The Map to Everywhere by Carrie Ryan and John Parke Davis

Map to EverywhereInformation

Goodreads: The Map to Everywhere
Series: Pirate Stream #1
Source: Library
Published: 2014

Summary

The Pirate Stream runs through many worlds, but perhaps never before has it touched ours.  When it does, Marrill, a young girl from Arizona, finds herself swept up into a race to collect the scattered pieces of a legendary map–a map that can take a person absolutely anywhere.  Marrill hopes that the map will take her back home while her new friend Fin longs to use it to find his mother.  But though they have allied themselves with a powerful wizard and the best captain on the stream, another also seeks the map–the Oracle, who seeks to fulfill the prophecy of the end of days.

Review

The Map to Everywhere takes several common elements from middle-grade fantasy–thieves, orphans, wizards, pirates, and a quest–and manages to make them all seem fresh.  Though the characters fill stereotypical roles, they seldom behave in stereotypical ways.  And their quest, though fairly straightforward as quests go, leads them to so many imaginative lands that every page seems a new adventure.  The Map to Everywhere, in short, is the perfect start to a new fantastic series.

The story begins with Fin, whose story may seem familiar.  His mother dropped him off at an orphanage at a young age and never returned.  To survive, Fin turned to a life of thieving.  However, though Fin walks in the shoes of many a literary thief and possesses a little of their trademark cockiness, he differs from many of his comrades in that he harbors under it all a secret vulnerability, a need to be recognized and loved.  That desire for love transforms him from a type into a three-dimensional character, the kind I can really get behind.  Because when Fin is tempted to go back to a life where he fends only for himself, he always has to pause first and consider what they could do to the people he cares about–the people he wishes could care for him.  I never liked the typical sarcastic thief, but I can like a thief who wishes he could change.

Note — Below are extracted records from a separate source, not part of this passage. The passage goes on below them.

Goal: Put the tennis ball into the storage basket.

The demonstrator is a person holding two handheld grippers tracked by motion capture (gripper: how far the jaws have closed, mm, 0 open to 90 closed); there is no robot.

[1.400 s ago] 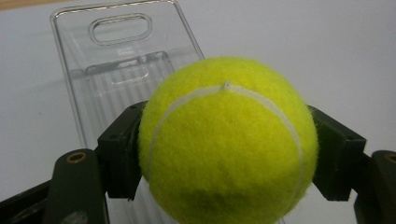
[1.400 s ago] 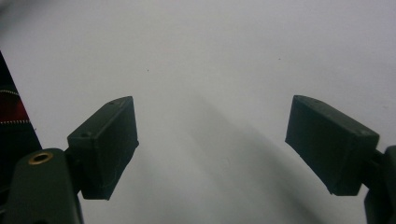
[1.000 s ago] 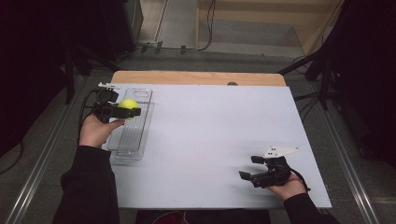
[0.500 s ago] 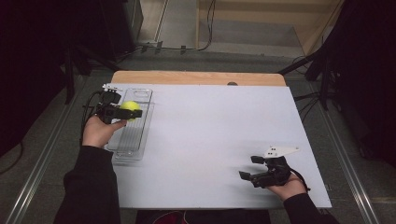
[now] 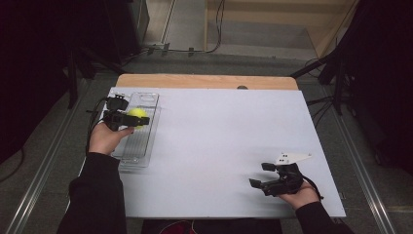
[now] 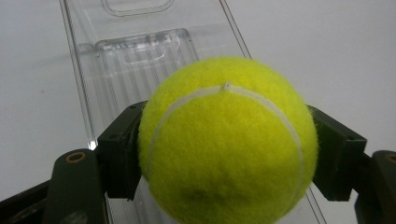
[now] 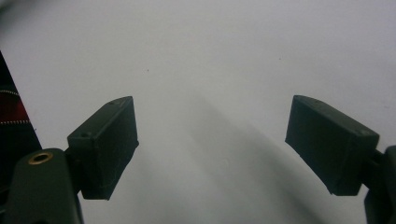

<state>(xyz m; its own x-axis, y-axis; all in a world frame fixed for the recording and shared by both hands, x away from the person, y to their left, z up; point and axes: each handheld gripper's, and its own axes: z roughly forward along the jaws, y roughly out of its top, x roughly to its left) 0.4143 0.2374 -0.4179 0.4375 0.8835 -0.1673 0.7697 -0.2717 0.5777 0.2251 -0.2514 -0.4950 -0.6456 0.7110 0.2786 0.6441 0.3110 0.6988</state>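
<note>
We hold the tennis ball (image 6: 227,142) clamped between the jaws of the left gripper (image 5: 127,119), one pad on each side of it, above the clear plastic tray (image 6: 135,60) that runs on beyond the fingertips. We judge this the carry step. The next move calls for lowering the ball into the ribbed channel, then parting the jaws. The right gripper (image 7: 212,144) rests with jaws spread and nothing between them over the bare white table (image 7: 224,56).
</note>
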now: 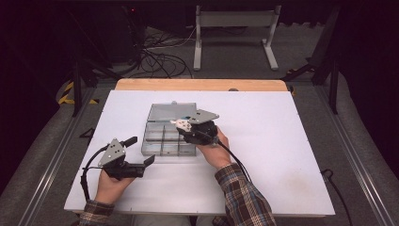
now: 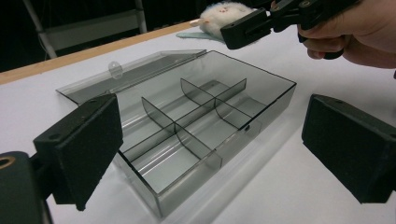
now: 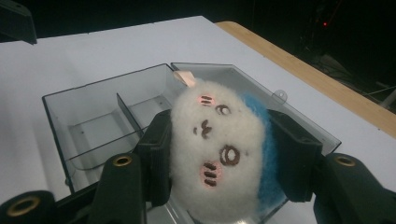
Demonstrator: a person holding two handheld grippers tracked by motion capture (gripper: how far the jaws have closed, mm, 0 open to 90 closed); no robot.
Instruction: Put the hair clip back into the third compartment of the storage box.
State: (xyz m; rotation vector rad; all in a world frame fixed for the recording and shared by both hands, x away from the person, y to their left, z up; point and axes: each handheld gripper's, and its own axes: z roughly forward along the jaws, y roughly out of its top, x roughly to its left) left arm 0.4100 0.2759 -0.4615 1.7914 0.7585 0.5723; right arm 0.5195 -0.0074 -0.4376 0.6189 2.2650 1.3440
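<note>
1. Toy in transit: the right gripper [image 1: 184,125] had its jaws clamped on a white plush toy [image 3: 219,149], held above the open divided box [image 1: 168,129].
2. Compartments in the box looked empty; the lid lay flat behind it.
3. Left gripper [image 1: 141,153] waited beside the box on the tabletop [image 1: 282,155], jaws wide apart, holding nothing.
4. Lowering the toy in and closing the lid likely remained.

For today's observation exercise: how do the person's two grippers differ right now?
The right gripper is shut on the white plush toy; the left gripper is open, holding nothing. The right gripper hangs over the clear compartment box; the left gripper sits beside it. Both have black jaws.
</note>
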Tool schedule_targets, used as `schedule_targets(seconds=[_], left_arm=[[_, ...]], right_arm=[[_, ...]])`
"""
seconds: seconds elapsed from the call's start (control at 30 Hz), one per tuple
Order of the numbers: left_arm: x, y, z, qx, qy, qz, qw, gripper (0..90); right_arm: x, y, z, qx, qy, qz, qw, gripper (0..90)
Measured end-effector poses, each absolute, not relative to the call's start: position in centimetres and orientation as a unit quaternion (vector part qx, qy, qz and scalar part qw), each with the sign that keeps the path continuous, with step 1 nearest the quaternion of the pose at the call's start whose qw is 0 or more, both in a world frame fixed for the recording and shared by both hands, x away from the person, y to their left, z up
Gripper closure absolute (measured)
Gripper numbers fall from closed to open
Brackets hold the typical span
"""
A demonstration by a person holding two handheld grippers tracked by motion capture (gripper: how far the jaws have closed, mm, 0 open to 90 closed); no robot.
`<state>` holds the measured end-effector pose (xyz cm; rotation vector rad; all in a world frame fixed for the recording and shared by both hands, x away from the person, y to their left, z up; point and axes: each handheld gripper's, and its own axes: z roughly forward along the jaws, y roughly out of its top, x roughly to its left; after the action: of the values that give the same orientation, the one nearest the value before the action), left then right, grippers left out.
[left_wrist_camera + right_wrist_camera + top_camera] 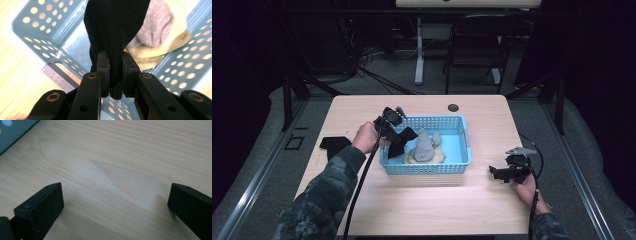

Marrill, meanwhile, also seemingly begins as a stereotype–the girl who longs for adventure but finds herself stuck in the middle of boring nowhere.  And her mother, as mothers always seem to be in middle-grade books, is sick.  However, the dynamics of Marrill’s family, their love for one another, sets Marrill’s story apart.  Marrill, unlike most characters of her type, immediately sets aside her annoyance at living in Arizona–after all, her mother doesn’t want to be sick and stuck there!–to consider what her family will need for her.  This decision at the beginning of the book, rather than at the end, frees Marrill to go adventuring without a black cloud of personal bitterness to hinder her all the way.

Love, indeed, seems to be what sets this story apart.  The characters are all generally kind people who care for one another and who want to do the right thing–even if, in moments of weakness, they cannot always follow through.  It is refreshing to see a story that does not need to rely on characters repeatedly falling back into old patterns just to keep up the suspense.  The forward trajectory of each of the characters’ paths instead allows the story to focus on the quest, the adventure, the magic.

The Map to Everywhere is a truly fun and imaginative work.  Even though I recognized the absurdity of a quest being completed within a matter of days after one character revealed he had been chasing one piece of the quest for over 100 years, I was so enchanted by the world that the authors introduced that I simply did not care. I just allowed myself to be swept away by the Pirate Stream to lands unknown.  I hope to embark on another adventure with the characters very soon.